Diese Dimension wirft grundlegende Fragen über die Rechtsstaatlichkeit in den USA auf. Schätzungen zufolge sind zwischen 2 und 10 Prozent aller Insassen in amerikanischen Gefängnissen unschuldig — möglicherweise Zehntausende Menschen, die aufgrund von Systemversagen einsitzen.

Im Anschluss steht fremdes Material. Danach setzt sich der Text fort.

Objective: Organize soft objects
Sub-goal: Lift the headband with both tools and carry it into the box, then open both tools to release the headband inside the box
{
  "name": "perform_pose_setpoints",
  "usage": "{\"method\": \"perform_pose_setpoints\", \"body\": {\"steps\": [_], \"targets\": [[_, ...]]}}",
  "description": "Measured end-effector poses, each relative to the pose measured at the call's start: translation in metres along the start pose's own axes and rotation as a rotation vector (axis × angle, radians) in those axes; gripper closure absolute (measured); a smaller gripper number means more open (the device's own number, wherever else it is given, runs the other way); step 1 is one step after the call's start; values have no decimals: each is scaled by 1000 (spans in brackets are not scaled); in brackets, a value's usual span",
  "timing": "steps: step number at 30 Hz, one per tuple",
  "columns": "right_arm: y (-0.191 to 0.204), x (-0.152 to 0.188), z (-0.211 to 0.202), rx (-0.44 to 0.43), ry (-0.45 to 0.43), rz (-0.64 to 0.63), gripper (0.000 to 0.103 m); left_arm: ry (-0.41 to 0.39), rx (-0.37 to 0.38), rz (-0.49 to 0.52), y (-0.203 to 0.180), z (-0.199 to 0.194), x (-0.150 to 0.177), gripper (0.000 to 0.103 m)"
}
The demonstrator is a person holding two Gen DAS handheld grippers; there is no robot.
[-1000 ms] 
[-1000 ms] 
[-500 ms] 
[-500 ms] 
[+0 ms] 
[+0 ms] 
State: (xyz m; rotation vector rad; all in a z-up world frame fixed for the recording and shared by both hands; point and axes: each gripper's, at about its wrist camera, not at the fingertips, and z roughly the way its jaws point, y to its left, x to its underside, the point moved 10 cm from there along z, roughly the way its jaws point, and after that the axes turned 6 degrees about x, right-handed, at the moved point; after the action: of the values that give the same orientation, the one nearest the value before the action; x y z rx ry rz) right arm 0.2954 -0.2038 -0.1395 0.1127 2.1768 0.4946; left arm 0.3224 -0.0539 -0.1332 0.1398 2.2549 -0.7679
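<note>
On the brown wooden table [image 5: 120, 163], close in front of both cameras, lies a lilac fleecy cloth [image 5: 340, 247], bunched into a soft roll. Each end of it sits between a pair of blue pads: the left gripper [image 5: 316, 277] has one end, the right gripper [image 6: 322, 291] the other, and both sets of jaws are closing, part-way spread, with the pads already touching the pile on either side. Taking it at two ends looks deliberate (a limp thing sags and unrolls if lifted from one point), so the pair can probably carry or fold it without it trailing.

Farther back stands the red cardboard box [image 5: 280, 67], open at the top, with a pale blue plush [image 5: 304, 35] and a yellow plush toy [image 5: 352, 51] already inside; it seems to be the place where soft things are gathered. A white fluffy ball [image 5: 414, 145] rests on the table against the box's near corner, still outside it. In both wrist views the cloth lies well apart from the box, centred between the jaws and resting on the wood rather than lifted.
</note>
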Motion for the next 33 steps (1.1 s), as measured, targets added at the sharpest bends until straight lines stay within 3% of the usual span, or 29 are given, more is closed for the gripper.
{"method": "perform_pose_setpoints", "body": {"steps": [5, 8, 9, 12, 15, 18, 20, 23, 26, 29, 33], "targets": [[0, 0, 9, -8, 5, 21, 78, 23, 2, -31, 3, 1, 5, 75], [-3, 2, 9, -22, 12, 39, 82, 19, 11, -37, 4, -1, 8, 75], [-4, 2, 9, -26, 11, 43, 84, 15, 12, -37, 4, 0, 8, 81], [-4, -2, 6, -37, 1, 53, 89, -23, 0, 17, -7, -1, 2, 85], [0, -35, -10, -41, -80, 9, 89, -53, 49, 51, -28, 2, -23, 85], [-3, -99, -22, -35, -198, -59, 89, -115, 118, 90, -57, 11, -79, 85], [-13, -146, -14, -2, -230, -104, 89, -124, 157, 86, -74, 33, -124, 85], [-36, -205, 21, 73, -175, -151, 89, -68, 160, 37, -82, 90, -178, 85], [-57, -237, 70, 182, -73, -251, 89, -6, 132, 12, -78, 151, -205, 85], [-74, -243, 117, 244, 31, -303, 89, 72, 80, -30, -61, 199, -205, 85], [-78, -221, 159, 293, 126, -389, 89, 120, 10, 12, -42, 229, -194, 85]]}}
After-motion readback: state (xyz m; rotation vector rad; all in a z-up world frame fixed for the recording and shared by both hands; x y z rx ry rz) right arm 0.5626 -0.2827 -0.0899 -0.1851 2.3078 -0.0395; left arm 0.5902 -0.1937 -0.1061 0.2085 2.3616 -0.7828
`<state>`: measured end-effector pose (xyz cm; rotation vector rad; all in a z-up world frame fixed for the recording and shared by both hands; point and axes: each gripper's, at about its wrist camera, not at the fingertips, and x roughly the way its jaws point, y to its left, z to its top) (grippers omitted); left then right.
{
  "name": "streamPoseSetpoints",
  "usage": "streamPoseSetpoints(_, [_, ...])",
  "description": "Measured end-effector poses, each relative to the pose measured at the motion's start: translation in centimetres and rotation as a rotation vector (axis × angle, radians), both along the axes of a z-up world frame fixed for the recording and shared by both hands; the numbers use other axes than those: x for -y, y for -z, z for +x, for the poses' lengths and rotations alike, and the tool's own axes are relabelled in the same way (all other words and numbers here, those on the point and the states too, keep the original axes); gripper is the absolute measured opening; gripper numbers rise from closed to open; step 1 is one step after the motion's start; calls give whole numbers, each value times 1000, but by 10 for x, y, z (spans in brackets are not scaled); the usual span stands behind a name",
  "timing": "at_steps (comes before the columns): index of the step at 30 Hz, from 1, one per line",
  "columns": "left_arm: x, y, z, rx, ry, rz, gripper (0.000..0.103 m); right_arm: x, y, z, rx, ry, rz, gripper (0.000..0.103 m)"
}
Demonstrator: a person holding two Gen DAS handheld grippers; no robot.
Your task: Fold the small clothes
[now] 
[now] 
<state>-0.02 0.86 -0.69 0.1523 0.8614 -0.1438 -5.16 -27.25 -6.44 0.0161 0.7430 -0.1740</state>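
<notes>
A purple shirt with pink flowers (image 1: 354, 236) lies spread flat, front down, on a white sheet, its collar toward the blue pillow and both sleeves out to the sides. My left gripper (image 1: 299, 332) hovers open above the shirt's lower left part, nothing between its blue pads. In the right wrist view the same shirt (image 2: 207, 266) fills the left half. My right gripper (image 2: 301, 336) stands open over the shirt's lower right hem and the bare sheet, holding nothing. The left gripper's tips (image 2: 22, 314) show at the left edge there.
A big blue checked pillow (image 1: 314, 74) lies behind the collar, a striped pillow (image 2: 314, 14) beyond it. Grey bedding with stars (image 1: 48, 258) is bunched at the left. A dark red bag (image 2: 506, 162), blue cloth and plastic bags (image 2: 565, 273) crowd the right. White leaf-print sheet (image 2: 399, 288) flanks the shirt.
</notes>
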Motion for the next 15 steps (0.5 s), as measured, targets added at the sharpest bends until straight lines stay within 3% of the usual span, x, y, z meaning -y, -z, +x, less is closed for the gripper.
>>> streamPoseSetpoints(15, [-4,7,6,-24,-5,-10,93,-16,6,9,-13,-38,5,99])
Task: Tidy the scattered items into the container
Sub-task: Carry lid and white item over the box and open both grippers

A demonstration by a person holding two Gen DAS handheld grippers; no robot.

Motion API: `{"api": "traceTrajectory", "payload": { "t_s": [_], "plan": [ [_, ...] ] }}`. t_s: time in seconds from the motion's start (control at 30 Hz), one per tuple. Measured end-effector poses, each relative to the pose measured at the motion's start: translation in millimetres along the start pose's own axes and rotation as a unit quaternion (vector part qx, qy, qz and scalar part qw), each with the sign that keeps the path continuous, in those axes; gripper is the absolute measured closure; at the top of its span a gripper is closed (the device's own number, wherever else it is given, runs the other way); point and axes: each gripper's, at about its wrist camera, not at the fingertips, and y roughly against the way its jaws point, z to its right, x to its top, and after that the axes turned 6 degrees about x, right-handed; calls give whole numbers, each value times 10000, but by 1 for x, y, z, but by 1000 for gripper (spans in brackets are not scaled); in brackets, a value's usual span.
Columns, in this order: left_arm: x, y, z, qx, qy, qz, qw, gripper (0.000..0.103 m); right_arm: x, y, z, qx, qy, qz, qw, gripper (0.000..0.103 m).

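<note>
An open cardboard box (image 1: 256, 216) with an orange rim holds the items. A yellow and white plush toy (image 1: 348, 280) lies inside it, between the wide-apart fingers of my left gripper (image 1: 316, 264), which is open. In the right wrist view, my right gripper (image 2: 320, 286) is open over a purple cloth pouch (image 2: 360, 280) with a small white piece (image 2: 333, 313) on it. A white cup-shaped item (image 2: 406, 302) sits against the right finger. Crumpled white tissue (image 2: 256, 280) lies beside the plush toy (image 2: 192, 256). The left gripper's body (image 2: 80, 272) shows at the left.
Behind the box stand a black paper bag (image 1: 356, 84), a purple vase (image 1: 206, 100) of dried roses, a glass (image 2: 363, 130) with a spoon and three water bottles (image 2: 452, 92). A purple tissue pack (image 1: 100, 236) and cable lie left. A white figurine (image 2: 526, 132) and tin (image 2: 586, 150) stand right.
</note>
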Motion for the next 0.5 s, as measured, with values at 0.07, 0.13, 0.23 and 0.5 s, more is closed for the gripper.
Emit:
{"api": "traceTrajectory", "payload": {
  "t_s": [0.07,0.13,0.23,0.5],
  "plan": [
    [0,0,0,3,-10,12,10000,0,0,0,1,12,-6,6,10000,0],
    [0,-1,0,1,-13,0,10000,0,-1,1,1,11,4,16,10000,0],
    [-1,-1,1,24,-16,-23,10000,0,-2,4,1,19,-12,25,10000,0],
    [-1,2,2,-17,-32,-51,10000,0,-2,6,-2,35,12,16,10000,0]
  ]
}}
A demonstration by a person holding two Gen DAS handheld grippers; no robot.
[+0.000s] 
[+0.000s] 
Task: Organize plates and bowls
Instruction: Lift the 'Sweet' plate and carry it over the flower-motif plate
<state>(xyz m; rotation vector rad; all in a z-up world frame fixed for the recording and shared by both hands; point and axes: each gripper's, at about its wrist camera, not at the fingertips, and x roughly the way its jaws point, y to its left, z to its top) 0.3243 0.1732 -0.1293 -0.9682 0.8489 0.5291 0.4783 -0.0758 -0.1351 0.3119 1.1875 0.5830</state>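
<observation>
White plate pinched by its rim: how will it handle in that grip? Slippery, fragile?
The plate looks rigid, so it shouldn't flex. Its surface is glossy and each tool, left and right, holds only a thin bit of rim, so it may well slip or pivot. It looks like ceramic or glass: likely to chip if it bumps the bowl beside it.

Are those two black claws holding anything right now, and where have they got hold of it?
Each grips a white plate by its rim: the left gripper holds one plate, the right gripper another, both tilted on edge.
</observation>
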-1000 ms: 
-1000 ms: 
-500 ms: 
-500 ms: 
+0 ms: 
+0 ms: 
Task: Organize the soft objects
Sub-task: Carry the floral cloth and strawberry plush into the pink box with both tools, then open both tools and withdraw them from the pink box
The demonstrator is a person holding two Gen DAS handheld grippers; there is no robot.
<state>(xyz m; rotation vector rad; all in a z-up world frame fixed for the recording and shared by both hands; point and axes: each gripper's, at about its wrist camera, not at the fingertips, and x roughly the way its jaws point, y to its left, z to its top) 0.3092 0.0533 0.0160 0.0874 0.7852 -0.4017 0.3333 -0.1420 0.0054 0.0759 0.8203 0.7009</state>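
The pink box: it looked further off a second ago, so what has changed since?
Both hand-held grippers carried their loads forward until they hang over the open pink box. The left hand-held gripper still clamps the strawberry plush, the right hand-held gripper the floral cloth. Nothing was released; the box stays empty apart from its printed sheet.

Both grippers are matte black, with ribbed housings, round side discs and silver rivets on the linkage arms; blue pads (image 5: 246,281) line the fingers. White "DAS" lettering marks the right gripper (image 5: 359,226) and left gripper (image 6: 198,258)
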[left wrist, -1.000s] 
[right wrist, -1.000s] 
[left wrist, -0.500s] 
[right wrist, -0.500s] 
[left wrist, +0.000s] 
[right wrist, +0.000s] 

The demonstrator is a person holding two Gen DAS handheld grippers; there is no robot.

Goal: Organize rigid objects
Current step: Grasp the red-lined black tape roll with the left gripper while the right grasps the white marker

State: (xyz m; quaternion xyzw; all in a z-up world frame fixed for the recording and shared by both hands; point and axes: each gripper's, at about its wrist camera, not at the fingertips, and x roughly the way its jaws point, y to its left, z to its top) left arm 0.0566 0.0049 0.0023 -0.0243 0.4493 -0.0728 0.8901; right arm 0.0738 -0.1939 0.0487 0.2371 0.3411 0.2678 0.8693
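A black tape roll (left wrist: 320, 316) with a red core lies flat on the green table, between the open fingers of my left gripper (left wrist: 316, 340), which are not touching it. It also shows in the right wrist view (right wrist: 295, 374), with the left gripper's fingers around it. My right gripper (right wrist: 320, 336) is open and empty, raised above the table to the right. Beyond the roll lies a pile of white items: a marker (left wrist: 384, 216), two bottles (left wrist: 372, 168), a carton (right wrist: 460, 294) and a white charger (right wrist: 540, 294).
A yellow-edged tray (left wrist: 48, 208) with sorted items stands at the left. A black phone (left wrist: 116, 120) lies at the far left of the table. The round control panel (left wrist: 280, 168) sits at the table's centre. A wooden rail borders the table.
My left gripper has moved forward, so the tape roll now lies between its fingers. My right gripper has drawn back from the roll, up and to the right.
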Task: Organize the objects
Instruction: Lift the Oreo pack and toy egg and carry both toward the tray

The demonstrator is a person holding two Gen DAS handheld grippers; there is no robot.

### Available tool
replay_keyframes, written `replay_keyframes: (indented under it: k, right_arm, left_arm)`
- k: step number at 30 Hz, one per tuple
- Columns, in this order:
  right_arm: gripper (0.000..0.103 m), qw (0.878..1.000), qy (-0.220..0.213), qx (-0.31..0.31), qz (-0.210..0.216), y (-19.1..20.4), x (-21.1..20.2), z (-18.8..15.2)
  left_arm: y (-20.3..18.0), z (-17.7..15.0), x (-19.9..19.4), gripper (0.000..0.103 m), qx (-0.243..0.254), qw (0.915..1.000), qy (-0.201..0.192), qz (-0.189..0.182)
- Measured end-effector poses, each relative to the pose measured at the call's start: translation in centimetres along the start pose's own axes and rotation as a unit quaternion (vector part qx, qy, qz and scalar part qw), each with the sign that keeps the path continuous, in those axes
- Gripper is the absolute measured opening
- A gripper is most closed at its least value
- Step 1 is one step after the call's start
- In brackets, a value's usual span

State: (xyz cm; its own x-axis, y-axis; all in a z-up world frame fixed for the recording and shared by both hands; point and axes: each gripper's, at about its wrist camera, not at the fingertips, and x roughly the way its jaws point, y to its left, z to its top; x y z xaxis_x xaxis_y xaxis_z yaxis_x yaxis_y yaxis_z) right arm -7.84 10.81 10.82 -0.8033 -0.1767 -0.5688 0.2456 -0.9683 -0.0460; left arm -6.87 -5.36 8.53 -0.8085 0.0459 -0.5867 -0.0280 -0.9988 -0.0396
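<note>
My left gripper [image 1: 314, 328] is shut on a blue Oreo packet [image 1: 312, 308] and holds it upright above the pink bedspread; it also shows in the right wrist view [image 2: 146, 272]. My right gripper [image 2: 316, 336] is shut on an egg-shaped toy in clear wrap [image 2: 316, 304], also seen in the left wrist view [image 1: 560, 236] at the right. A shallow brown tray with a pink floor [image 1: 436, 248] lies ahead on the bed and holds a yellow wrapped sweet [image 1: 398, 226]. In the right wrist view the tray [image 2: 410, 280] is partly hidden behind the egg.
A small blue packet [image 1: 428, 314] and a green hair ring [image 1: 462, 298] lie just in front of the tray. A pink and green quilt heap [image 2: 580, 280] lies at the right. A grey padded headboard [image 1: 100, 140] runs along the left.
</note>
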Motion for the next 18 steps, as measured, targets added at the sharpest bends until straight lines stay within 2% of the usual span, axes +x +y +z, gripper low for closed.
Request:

Augenzeugen als Hauptfehlerquelle
Eine Ursache sticht besonders hervor: Augenzeugenaussagen. Diese Beweisform war in 72 Prozent aller Fälle entscheidend, in denen DNA-Tests später zur Freispruch führten. Das bedeutet, dass Menschen kontinuierlich aufgrund von Erinnerungen verurteilt werden, die sich nachträglich als unzuverlässig erweisen.
Falsche Augenzeugen
Doch Augenzeugen sind nur der Anfang. Weitaus schlimmer ist, dass das System aktiv gegen Unschuldige arbeitet.
Staatsanwälte halten Beweise zurück
In 75 Prozent der Fälle mit später anerkannten Fehlurteilen wurden Beweismittel, die den Angeklagten hätten entlasten können, von der Staatsanwaltschaft zurückgehalten. Im Jahr 2019 betraf dies 93 von 143 untersuchten Fällen.